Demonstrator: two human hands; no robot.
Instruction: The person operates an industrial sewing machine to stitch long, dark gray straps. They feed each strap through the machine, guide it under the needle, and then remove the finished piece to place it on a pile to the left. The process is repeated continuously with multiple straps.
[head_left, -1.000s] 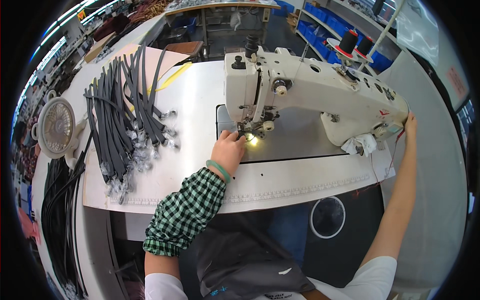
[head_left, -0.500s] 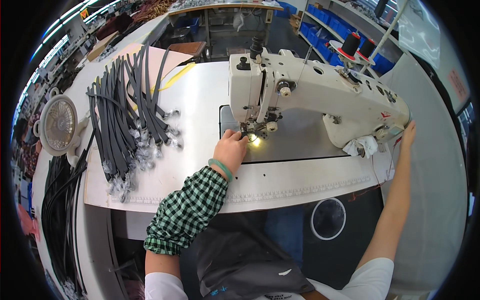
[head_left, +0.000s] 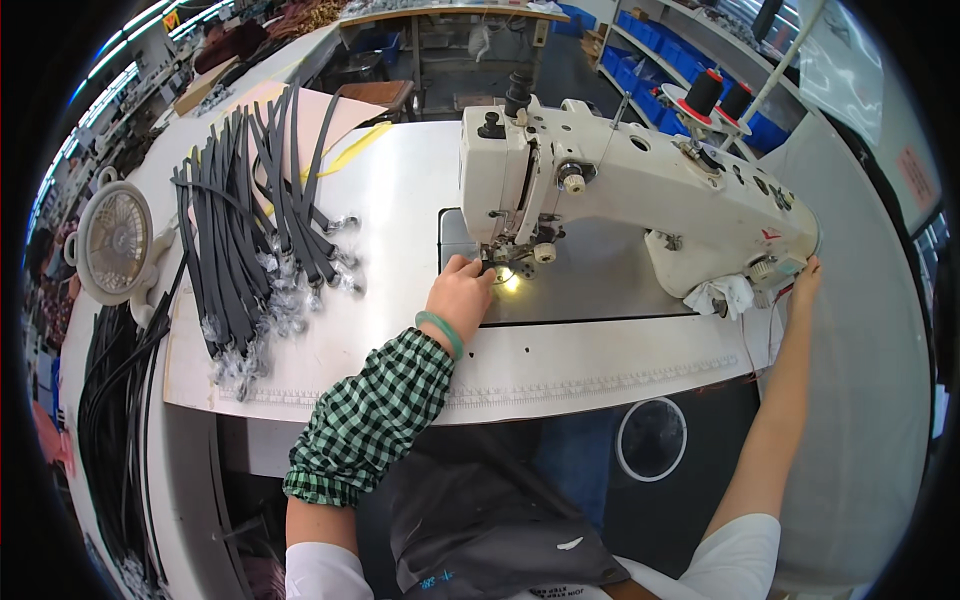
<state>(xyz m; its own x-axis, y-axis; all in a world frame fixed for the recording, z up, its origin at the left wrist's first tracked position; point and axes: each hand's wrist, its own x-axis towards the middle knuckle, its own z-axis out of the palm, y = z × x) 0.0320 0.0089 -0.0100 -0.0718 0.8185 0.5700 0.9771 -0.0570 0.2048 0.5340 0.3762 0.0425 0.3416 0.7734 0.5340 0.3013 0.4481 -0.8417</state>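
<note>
A small dark piece (head_left: 488, 266) is seen at the very tips of the left hand (head_left: 462, 295), just beside the needle area of the sewing machine (head_left: 690, 195); most of it is hidden by the fingers and the presser parts. The left thumb and fingers are drawn close together there, but whether the piece is pinched or only pressed down cannot be told. The right hand (head_left: 806, 277) is placed at the machine's far right end, its fingertips partly hidden — how firmly anything is gripped there cannot be told. The left wrist is passed over the front of the white tabletop (head_left: 390, 300), whose near edge is bordered by a ruler strip (head_left: 600, 385). Room on the left is given by a stretch of tabletop, bounded by a bundle of dark straps (head_left: 222, 270); on the right, the right forearm is closely flanked by a grey panel (head_left: 860, 400). The machine's long axis is laid from the needle head at left toward the right, sloping downward in the view; the dark piece's own direction cannot be made out — too little of it is exposed.
</note>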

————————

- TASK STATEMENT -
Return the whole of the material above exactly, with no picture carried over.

- YOUR SOLUTION -
Demonstrator: two human hands; no robot.
Instruction: The person operates an industrial sewing machine to stitch long, dark gray straps. They feed each strap through the machine, guide it under the needle, and then remove the finished piece to place it on a pile to the left. The process is repeated continuously with multiple straps.
[head_left, -1.000s] 
[head_left, -0.500s] 
[head_left, +0.000s] 
<state>(xyz m; its own x-axis, y-axis; all in a world frame fixed for the recording, z up, its origin at the left wrist's first tracked position; point and axes: each hand's wrist, its own x-axis towards the middle knuckle, its own z-axis out of the palm, y = z × x) 0.0320 0.0089 -0.0100 -0.0718 0.8185 0.5700 0.9771 -0.0570 0.2048 0.5340 0.3762 0.0425 0.3416 0.7734 0.5340 0.3013 0.4481 -0.8417</state>
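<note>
A small dark piece (head_left: 488, 266) is seen at the very tips of the left hand (head_left: 462, 295), just beside the needle area of the sewing machine (head_left: 690, 195); most of it is hidden by the fingers and the presser parts. The left thumb and fingers are drawn close together there, but whether the piece is pinched or only pressed down cannot be told. The right hand (head_left: 806, 277) is placed at the machine's far right end, its fingertips partly hidden — how firmly anything is gripped there cannot be told. The left wrist is passed over the front of the white tabletop (head_left: 390, 300), whose near edge is bordered by a ruler strip (head_left: 600, 385). Room on the left is given by a stretch of tabletop, bounded by a bundle of dark straps (head_left: 222, 270); on the right, the right forearm is closely flanked by a grey panel (head_left: 860, 400). The machine's long axis is laid from the needle head at left toward the right, sloping downward in the view; the dark piece's own direction cannot be made out — too little of it is exposed.
</note>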

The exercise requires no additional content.